Some of you love working from home and some find it more stressful. We put together a couple tips to keep you pain-free in the process.

Perhaps your company allows you to "take work home"? It's a great feeling to accomplish work from the comfort of your kitchen table. And, while working from home can help avoid some of the headaches of a regular workplace -- such as long commutes and inflexible work hours -- it can still cause its own discomforts, especially if you're using a laptop.

If your workspace involves hunching over the coffee table with a too-low laptop and a sprawl of spreadsheets everywhere,then we need to talk!

Working at home should be a comfortable, productive experience. With our tips, we can identify habits and poor work setups that could cause you pain while you work at home. We help you so you can remain productive anywhere... even in your pajamas.

However, when you think of a home workspace, you may picture something else entirely: a kitchen table, or sitting in the familiar indentation on the couch or being flopped on a bed with a laptop and notebook nearby.

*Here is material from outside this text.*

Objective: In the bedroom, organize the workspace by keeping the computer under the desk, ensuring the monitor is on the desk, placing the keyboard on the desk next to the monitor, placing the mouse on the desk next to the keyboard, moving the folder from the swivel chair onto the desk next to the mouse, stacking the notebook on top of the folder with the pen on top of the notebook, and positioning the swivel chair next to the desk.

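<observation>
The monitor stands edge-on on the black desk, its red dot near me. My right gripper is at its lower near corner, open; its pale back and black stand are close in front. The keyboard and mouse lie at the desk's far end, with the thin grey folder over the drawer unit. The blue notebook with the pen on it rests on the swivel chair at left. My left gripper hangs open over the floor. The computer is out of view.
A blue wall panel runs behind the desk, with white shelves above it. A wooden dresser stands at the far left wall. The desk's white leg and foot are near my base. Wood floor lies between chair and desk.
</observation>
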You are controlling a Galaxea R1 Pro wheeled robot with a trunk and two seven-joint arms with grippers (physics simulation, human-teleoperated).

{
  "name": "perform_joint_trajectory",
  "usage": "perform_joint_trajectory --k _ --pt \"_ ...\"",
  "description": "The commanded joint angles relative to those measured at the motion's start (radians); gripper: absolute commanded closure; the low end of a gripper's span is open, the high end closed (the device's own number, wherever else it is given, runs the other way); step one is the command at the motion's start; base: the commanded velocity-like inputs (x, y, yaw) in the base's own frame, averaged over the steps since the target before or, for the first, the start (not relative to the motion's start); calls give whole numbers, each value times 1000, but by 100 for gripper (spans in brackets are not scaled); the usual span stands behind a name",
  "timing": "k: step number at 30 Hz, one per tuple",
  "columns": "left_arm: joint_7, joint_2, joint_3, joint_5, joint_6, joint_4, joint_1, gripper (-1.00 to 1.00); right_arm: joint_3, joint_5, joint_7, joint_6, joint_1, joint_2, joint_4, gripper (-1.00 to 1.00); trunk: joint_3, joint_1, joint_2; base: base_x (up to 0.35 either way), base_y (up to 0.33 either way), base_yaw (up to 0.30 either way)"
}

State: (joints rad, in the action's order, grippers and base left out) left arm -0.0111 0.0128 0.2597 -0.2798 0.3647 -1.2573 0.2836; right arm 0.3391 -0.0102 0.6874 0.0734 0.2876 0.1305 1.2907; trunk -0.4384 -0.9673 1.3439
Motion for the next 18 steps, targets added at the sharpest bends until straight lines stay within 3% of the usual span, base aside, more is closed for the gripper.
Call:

It is important to consider that working from the comfort of your home is not always comfortable. When we ask our patients that work from home to describe their workstation setup, very few tell us that they have a separate home office with a desk. These days, good ergonomics isn’t limited to the usual 9-to-5 workday. The same practices that can help avoid aches and pains at the workplace can be applied to your home office, too!

  1. Get Your Desk Set

  2. Sit Pretty

  3. 20 Minute Movement Breaks

  4. Cervical Extensions

1. Getting Your Desk Set

The most important tip that we can offer when working from home is to have a designated workstation with a comfortable office chair. Having the right setup will allow you to work productively, pain-free, and more easily while you engage your work in the comfort of your home.

Using a real desk makes setting up a home office easier. However, given the unusual nature of many work-at-home situations right now, many people are using a “desk.” Whether it’s a dining room table, TV tray, or even a folding table, whatever your desk is right now, make sure it isn’t causing posture problems.

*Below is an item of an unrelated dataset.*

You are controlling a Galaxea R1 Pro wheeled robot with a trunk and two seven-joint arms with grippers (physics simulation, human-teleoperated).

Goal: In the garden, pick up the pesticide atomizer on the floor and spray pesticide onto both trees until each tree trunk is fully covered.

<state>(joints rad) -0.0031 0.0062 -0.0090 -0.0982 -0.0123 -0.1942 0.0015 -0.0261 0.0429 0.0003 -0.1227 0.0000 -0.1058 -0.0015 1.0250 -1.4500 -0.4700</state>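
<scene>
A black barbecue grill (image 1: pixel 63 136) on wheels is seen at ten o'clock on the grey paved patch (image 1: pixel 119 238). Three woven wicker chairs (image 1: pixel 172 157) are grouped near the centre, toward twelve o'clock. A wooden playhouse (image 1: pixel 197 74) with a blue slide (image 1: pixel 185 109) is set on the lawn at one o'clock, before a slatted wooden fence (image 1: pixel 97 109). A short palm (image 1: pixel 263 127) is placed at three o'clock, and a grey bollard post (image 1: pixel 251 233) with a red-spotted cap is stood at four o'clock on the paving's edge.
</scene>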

*Specifically, your desk should fit your knees, feet, and thighs comfortably underneath. You shouldn’t feel that you have to press your legs together to fit, and your knees shouldn’t bang up against anything. If you can’t fit under the desk comfortably, try out a different “desk” until you find the right fit. 

People want to keep a normal distance from their eyes to their computer screen when using a computer. If they sit a certain distance away from the computer, they still need to reach for the keyboard to type. This reaching position of the arms and shoulders causes a rounded sitting posture, leading to strain in the neck and upper back.

2. Sit Pretty 

To learn more about how to create a workspace that works for you, give our office a call and make an appointment!

If you’ve got an adjustable office chair, that’s great. Your work-from-home ergonomics are ahead of the game. But, just because you have an adjustable office chair, that doesn’t mean it’s adjusted correctly. And if you can’t get your hands on an office chair, don’t worry. There are plenty of ways to make a kitchen or dining room chair ergonomically awesome.

*Support Your Spine

No matter what kind of chair you use, you want something that will support your spine’s natural S-shape. To do that, you need to sit properly. So, start at the bottom and work your way up.

As you sit in the chair, your feet should be flat on the floor. Make sure you’re sitting evenly on your bottom and not tilting to one side or the other. Your thighs should be parallel to the floor (or your knees at about hip height).

The problem is that once you’ve adjusted your chair to the right height, your arms may not be at the right height for the keyboard. And, of course, your standard kitchen chair isn’t adjustable.

Working at home should be comfortable, flexible, and beneficial to your time and energy. It shouldn't be a source of pain.

 3. 20 Minute Movement Breaks

20 minutes is the point at which, if no major range of motion is used, the body starts to stiffen in the position your in!  Basic neck circles, stand up reach to the ceiling and contract all your muscles, sit back down and continue working. 

Nothing major but just break up the hour with simple stretches, a walk around, get a refil on water (stay hydrated!). 

4. Cervical Extensions

Working at home almost ALWAYS involves a screen.  Changing your position and stretching opposite and away from the screen. We talk about balance and this goes along with movement breaks this is a great way to MOVE!.